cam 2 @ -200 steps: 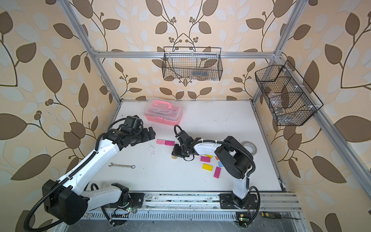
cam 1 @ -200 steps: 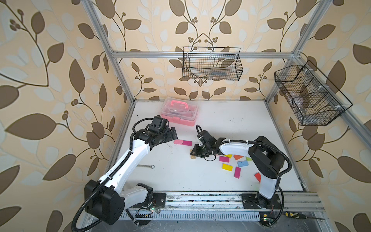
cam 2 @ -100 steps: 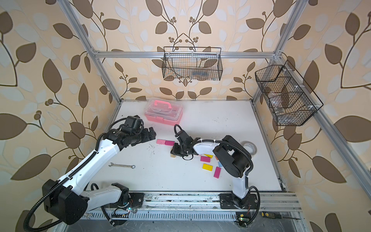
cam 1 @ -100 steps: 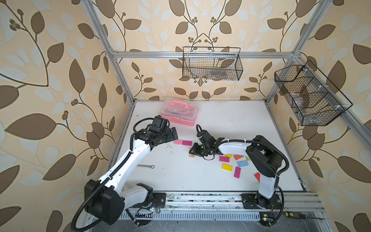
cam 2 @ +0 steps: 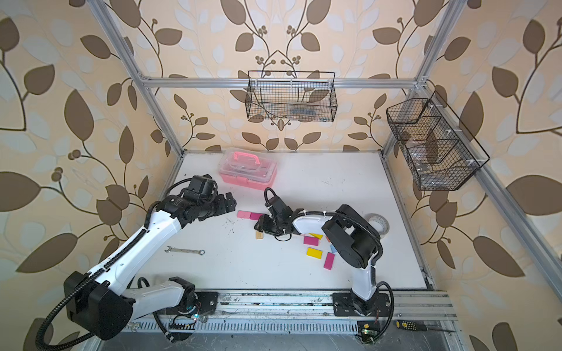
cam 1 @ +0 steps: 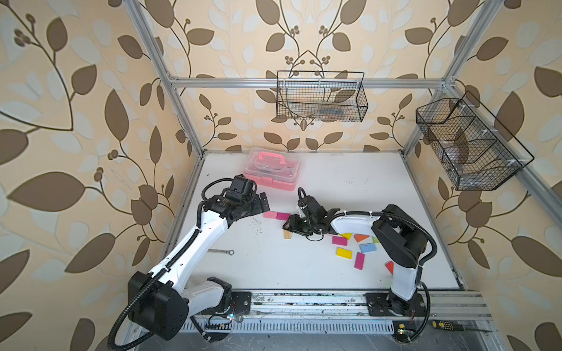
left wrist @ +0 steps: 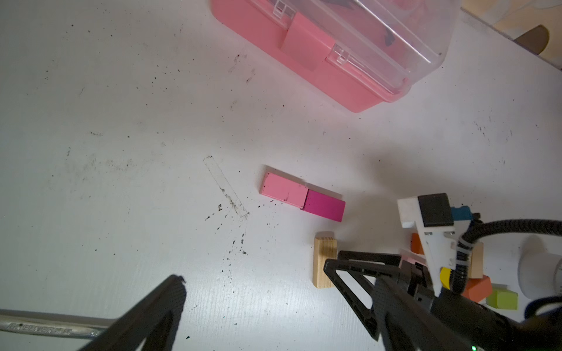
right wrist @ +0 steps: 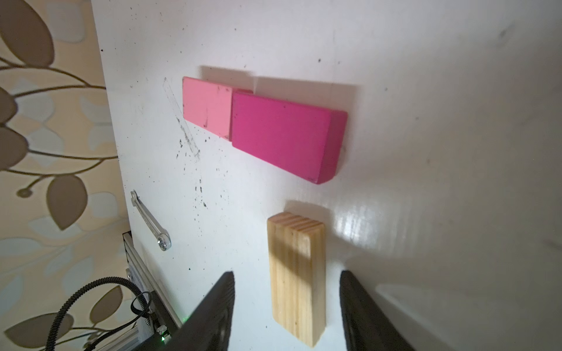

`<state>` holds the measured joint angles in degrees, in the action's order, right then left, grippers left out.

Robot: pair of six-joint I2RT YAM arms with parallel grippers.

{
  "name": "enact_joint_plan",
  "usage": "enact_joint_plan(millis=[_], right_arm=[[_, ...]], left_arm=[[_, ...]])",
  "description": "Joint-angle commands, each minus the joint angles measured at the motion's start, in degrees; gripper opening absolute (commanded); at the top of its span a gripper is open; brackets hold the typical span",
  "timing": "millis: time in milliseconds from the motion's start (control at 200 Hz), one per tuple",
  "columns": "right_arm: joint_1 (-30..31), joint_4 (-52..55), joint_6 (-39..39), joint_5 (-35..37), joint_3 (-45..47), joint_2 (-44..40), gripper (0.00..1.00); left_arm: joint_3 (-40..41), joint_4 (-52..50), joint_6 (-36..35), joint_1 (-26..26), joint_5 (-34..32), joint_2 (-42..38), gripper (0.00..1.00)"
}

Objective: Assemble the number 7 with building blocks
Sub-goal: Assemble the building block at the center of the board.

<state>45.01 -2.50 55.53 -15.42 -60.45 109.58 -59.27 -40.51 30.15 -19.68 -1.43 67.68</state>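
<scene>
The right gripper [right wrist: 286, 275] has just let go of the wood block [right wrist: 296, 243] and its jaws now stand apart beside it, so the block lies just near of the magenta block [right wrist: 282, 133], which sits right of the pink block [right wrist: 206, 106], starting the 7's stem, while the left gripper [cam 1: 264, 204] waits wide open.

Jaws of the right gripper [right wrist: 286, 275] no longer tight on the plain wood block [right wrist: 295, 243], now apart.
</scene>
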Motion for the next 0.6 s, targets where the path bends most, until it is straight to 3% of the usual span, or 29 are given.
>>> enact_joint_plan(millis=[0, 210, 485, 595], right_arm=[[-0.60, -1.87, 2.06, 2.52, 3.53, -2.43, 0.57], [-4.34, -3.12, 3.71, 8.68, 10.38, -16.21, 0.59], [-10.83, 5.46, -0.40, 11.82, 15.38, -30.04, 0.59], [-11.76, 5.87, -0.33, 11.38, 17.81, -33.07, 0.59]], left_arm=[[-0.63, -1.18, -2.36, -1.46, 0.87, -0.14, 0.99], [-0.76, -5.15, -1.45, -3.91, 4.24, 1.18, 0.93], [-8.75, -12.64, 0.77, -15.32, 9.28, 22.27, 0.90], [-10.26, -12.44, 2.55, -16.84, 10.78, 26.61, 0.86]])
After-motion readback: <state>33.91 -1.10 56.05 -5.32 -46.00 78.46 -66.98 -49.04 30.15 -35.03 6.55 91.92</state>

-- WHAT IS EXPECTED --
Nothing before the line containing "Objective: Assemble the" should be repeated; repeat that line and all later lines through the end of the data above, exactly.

-- FINAL ANSWER --
Objective: Assemble the number 7 with building blocks
Sub-goal: Assemble the building block at the center of the board.

<state>45.01 -2.50 55.53 -15.42 -60.45 109.58 -59.27 -40.51 30.15 -19.68 -1.43 67.68</state>
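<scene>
The right gripper [right wrist: 286, 275] has just let go of the wood block [right wrist: 296, 243] and its jaws now stand apart beside it, so the block lies just near of the magenta block [right wrist: 282, 133], which sits right of the pink block [right wrist: 206, 106], starting the 7's stem, while the left gripper [cam 1: 264, 204] waits wide open.

Jaws of the right gripper [right wrist: 286, 275] no longer tight on the plain wood block [right wrist: 295, 243], now apart.
</scene>
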Motion for the next 0.6 s, targets where the path bends most, until it is straight to 3% of the usual span, or 29 are given.
>>> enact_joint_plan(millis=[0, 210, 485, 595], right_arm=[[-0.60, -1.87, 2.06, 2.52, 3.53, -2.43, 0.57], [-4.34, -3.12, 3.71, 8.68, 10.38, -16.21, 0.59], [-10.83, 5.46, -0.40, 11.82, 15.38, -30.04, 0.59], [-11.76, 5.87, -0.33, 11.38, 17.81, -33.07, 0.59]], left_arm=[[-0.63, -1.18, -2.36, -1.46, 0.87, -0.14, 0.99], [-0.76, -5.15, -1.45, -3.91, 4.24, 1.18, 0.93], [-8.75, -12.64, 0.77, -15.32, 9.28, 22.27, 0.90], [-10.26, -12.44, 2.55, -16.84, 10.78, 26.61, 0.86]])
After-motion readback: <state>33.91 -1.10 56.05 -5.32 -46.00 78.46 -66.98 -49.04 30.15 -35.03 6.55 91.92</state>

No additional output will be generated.